When I finally arrived at the original story of the “Laughing Man,” my head spun at the stark contrast from my grandfather’s version. My grandfather’s Laughing Man had been a burly, happy man with a permanent smile across his face, like my grandfather himself.  I remember the way he would always pat the large, leather couch next to him, beckoning me to sit alongside him with an expression as amiable as his descriptions. My grandfather had explained that the Laughing Man had been born to kind people who couldn’t afford a child, so they left him in a small Chinese village.  He hugged me tightly as he told me of the village’s adoration of the Laughing Man. With a wolf by his side, the Laughing Man saved the countryside from evil in heroic and entertaining adventures.
J.D. Salinger framed his story around a baseball coach telling his players the story of the Laughing Man (as my grandfather had told me the stories). While Salinger’s Laughing Man had a distorted face, the similarities between my grandfather’s story and his ended there. The “real” Laughing Man was taken by Chinese slave owners. They put a pot over his head and twisted it, so he became permanently disfigured with a gaping hole where his mouth should have been. His appearance was so terrifying that he had to wear a poppy-seed mask. While his sidekick remained the same, the Laughing Man terrorized the villages.

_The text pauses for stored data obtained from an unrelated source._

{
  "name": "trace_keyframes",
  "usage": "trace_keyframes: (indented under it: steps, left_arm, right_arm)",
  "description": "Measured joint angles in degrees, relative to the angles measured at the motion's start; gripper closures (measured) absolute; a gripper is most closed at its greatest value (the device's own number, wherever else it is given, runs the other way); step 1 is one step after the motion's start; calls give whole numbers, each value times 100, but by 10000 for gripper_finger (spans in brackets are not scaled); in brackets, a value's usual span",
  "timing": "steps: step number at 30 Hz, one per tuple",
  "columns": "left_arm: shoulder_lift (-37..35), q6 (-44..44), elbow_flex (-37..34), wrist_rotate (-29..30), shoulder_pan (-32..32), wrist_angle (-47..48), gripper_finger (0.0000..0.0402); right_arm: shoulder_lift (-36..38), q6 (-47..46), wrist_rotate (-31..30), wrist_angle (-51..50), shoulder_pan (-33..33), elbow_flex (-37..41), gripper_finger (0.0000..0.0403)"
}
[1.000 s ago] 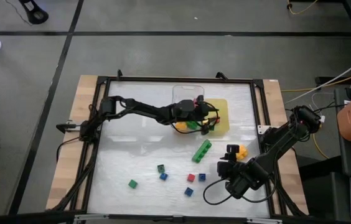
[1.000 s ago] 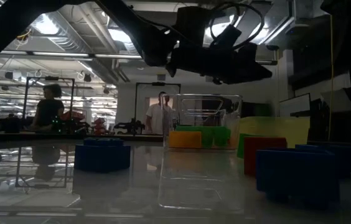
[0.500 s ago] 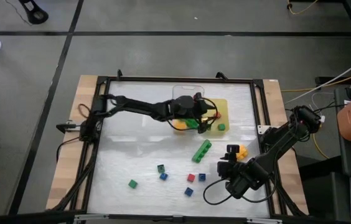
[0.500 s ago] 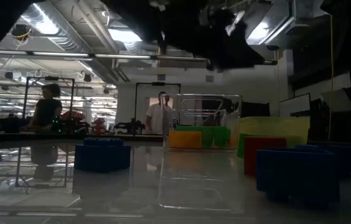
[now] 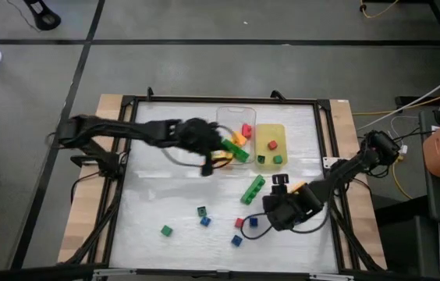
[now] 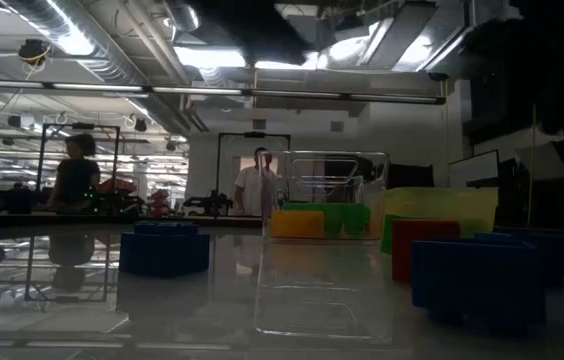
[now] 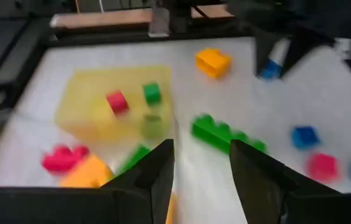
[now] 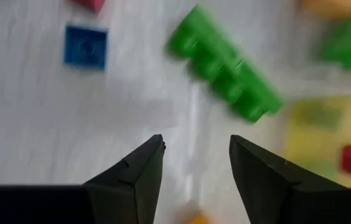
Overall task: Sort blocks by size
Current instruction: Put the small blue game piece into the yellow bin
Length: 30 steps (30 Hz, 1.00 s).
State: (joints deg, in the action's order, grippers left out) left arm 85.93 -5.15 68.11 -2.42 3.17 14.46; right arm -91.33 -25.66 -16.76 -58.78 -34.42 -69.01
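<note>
Wrist views alone show it — left gripper (image 7: 200, 177) and right gripper (image 8: 194, 171) both parted, empty.

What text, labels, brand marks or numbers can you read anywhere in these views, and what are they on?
None can be read.
Blocks, such as the long green bar: studs only, no print visible.
Yellow tray and clear tray: no label visible.
Left claw and right claw, both open: plain dark fingers, no marking.
Room behind the table in the low view: any signs too small to read.
</note>
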Motion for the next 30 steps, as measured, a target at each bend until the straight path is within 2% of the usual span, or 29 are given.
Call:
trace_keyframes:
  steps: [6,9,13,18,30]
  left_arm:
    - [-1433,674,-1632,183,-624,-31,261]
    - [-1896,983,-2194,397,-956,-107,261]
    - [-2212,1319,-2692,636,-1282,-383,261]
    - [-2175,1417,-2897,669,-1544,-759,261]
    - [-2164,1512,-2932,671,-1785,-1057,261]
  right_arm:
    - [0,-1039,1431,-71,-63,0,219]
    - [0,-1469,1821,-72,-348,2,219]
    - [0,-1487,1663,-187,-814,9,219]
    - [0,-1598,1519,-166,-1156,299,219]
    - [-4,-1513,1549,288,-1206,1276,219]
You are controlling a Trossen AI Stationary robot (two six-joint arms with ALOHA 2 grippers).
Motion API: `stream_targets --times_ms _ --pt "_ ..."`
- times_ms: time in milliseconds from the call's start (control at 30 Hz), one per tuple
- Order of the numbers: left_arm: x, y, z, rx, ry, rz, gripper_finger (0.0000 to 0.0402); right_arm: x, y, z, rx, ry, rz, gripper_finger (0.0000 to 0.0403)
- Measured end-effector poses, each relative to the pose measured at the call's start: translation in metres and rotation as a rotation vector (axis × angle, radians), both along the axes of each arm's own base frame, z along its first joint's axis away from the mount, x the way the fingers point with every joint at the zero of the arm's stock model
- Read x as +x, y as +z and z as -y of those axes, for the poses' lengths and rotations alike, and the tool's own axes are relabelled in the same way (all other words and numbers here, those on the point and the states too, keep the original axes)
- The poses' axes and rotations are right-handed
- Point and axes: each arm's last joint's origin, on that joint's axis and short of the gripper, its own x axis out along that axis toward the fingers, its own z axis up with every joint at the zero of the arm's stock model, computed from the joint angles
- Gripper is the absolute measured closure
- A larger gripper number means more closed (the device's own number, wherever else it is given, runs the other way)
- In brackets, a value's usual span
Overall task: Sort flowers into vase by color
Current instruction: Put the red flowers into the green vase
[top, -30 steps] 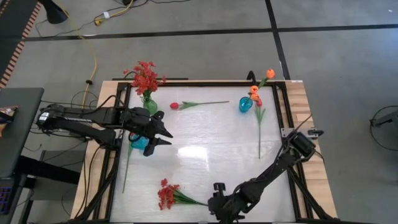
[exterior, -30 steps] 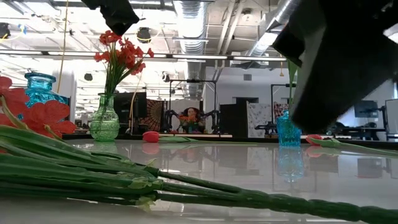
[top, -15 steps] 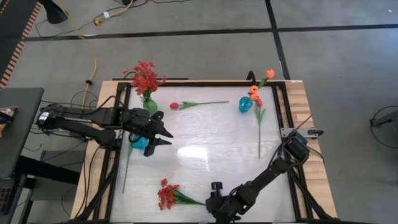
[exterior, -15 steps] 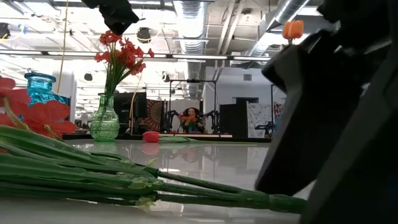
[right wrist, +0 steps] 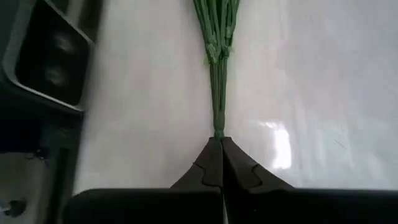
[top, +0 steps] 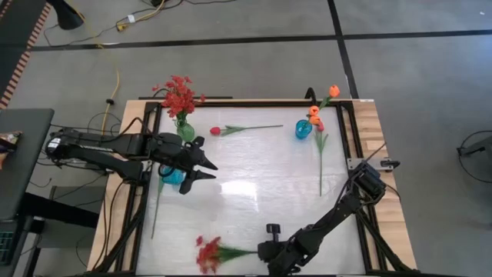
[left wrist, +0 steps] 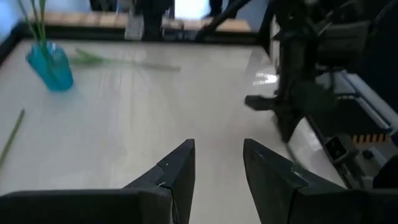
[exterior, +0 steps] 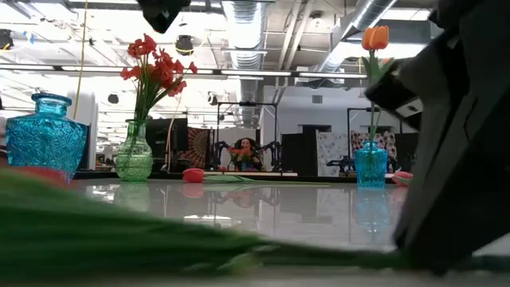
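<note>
Green stems (right wrist: 217, 74) between right jaws, wrist view only.

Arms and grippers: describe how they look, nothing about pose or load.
Both arms are black, jointed and slim. The left gripper has two dark wedge-shaped fingers tapering to blunt tips. The right gripper has matching dark fingers with stepped, notched inner edges. The right arm carries a boxy black joint block partway along it.

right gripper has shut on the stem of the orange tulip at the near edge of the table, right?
Not the orange tulip. The right gripper has shut on the stem end of the red spray lying at the near edge; the right wrist view shows its bundled green stems meeting the closed fingertips.
</note>
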Motion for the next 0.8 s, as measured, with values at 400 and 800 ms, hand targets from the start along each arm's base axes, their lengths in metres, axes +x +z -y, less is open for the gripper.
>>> stream_targets --times_ms 400,800 --pt "0.001 0.017 -0.002 0.047 -0.089 0.185 0.0278 -0.019 0.041 0.053 -0.129 -0.27 0.001 0.0386" --pt "-0.037 0.045 -0.027 0.12 -0.063 0.359 0.0278 -0.05 0.109 0.151 0.031 -0.538 0.309 0.0386"
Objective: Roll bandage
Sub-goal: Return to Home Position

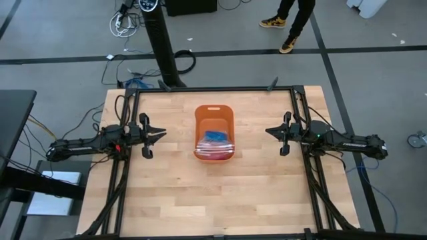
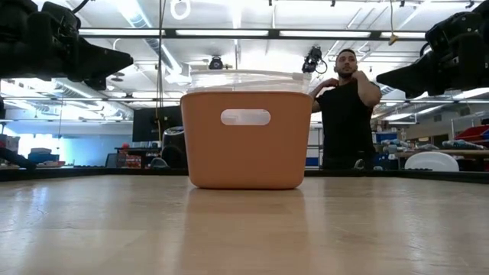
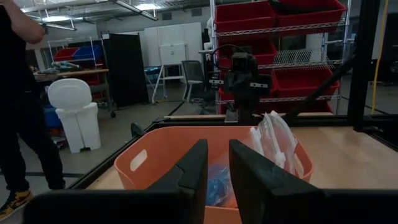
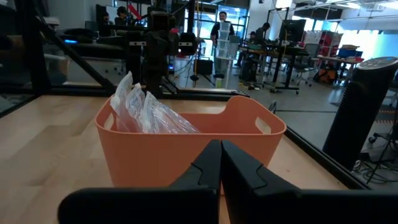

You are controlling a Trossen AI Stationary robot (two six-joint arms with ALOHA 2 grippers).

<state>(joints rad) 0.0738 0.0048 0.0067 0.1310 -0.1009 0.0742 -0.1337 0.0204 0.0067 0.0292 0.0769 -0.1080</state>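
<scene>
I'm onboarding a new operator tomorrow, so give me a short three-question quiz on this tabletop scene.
1. True or false: the orange bin stands about midway between the left gripper and the right gripper.
2. What lies in the bin? A) a clear bag with a blue bandage inside; B) a loose white roll; C) nothing.
3. Fill in: by the wrist views, the ___ gripper's fingers are pressed together, while the other's show a narrow gap.

Key: 1 true. 2 A. 3 right.
</scene>
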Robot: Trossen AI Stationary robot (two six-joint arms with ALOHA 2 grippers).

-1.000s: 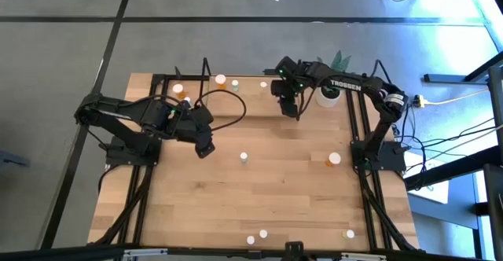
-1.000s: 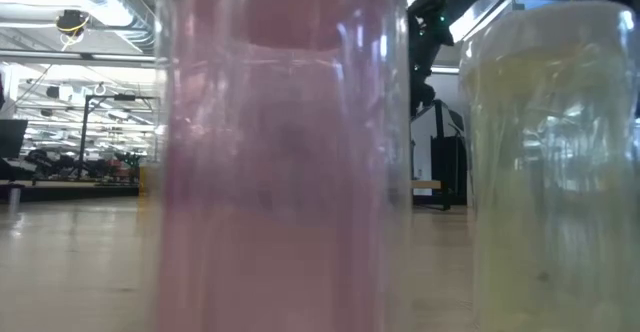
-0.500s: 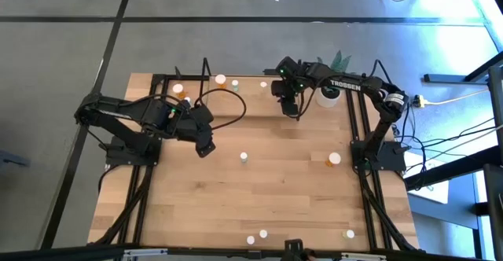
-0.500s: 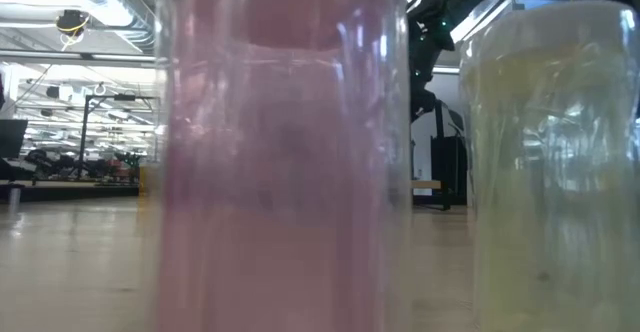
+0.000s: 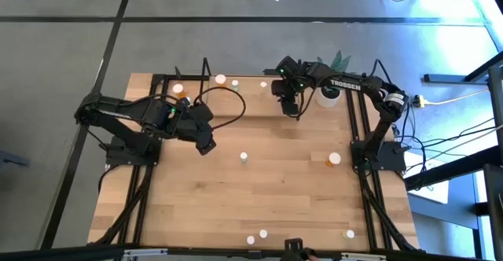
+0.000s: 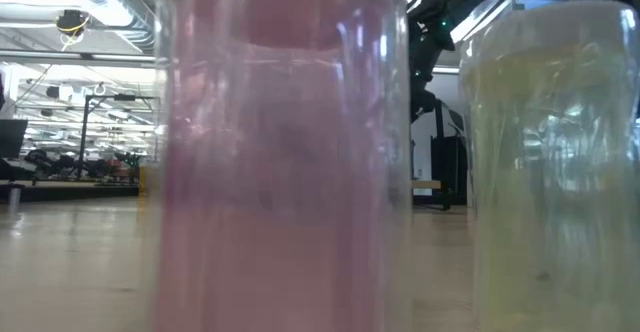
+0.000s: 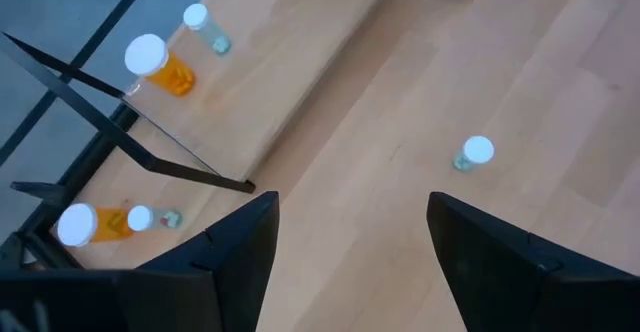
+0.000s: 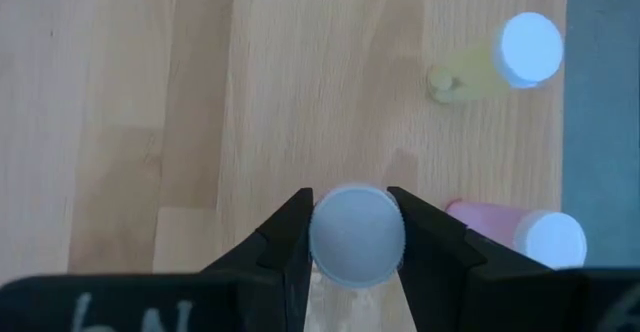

Part of my childhood innocence disappeared with those pages. I felt the contrast between the story I had been raised on and the story J.D. Salinger had written reflected in my own adolescence. As I grew up, my conversations with my grandfather shifted from storytelling and imagination to politics and opinions. I began to comprehend the cruelty and injustice all around me that my grandfather had tried to protect me from at such a young age.  I understood why he wanted me to discover the real Laughing Man and feel its effect, but I was nevertheless disconcerted to discover the roots of my Laughing Man.
I realized that my grandfather had tried to share himself with me through these stories. He had transformed his understanding and interpretation of the world into something positive to share with his granddaughter. He had wanted to give me the same emotion and connection he had with the story, but he gave me laughter and happiness instead of the Laughing Man’s sorrow. My grandfather’s stories were able to connect me to him in the same way that J.D. Salinger’s baseball players were connected by the coach’s stories of the Laughing Man. My grandfather had never really given me J.D. Salinger’s Laughing Man, but rather his baseball game.
It was not the content of the story that connected us, but the act of storytelling. Like J.D. Salinger illuminated in his stories, people are connected by similar experiences. The baseball players gathered in awe of the coach’s stories in the same way that I admired my grandfather’s. The juxtaposition of the two Laughing Men carried the weight of growing up and bridged the generational divide, tying my grandfather and myself together as I transitioned from childhood to adulthood. I was able to see my grandfather as a young adult reading the same novel and contemplating the same intricacies over half a century earlier.